● **WORK TO BE COMPLETED**: Check every line of the data for the word "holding", and copy those that have it.

● **Saved data entries**:
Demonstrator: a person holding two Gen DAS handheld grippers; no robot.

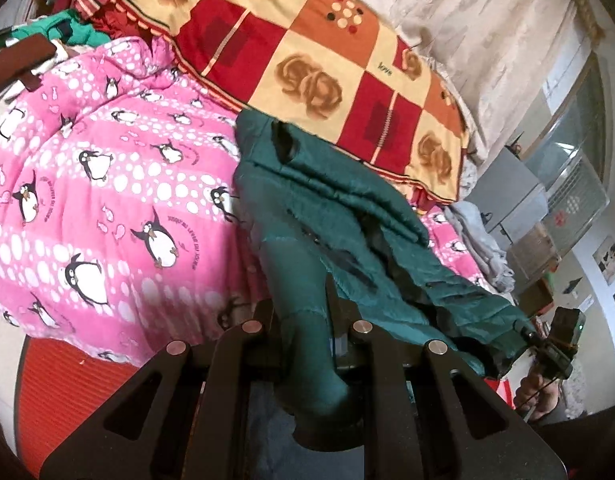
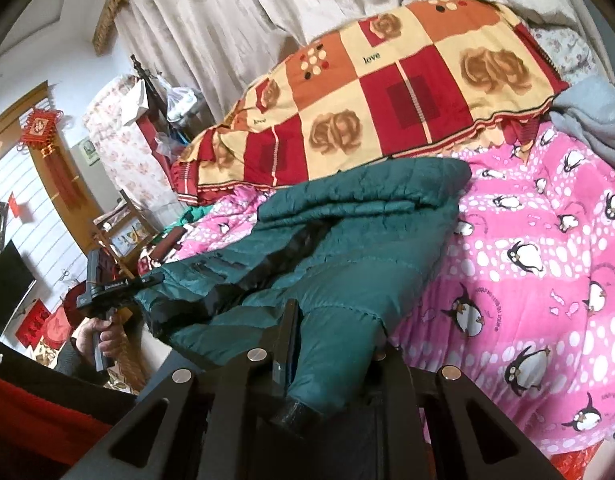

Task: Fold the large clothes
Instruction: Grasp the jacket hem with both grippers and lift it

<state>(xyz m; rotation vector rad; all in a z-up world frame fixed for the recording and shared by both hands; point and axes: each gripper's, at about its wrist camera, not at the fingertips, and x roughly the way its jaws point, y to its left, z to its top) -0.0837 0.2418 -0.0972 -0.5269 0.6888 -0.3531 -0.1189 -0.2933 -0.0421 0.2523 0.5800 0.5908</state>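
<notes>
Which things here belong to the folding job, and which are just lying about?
Job: green jacket, left gripper, right gripper, both shut on the jacket.
Lying about: penguin quilt, checked blanket, grey cloth, curtain.
</notes>
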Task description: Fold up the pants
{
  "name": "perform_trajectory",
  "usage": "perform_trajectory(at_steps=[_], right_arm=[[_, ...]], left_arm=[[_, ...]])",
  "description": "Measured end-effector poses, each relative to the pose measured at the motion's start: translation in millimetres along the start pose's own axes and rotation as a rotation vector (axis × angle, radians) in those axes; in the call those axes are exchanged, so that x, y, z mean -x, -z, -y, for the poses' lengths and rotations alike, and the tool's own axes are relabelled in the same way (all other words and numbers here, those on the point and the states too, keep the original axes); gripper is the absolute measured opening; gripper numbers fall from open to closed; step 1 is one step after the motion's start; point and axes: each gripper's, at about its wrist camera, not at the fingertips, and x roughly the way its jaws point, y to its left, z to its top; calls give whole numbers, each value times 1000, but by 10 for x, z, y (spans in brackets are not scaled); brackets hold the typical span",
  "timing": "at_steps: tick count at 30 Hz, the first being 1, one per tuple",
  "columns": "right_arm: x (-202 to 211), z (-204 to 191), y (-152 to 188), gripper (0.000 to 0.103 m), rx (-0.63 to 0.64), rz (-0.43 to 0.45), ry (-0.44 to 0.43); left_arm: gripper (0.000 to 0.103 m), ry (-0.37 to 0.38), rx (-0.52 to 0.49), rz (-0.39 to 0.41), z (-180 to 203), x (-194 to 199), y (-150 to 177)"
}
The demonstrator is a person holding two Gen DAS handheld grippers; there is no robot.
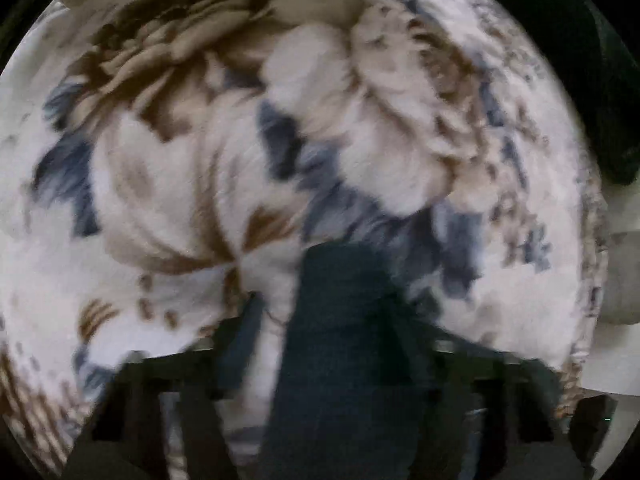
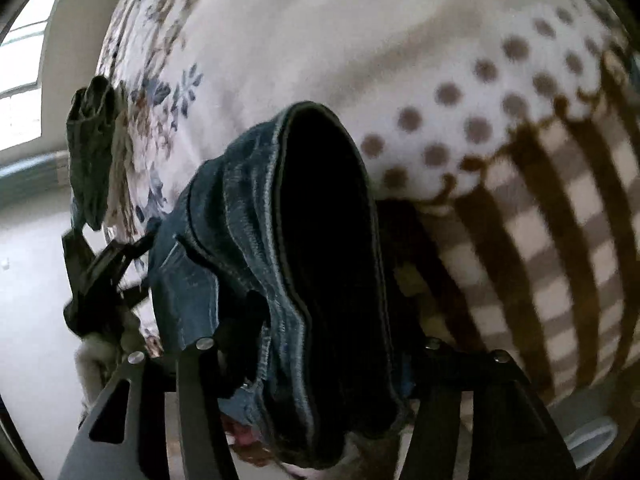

● **REPLY TO THE EXERCISE**:
Demonstrator: a person holding two Gen DAS handheld grippers; no robot.
The demonstrator is a person holding two Gen DAS handheld grippers; there is no robot.

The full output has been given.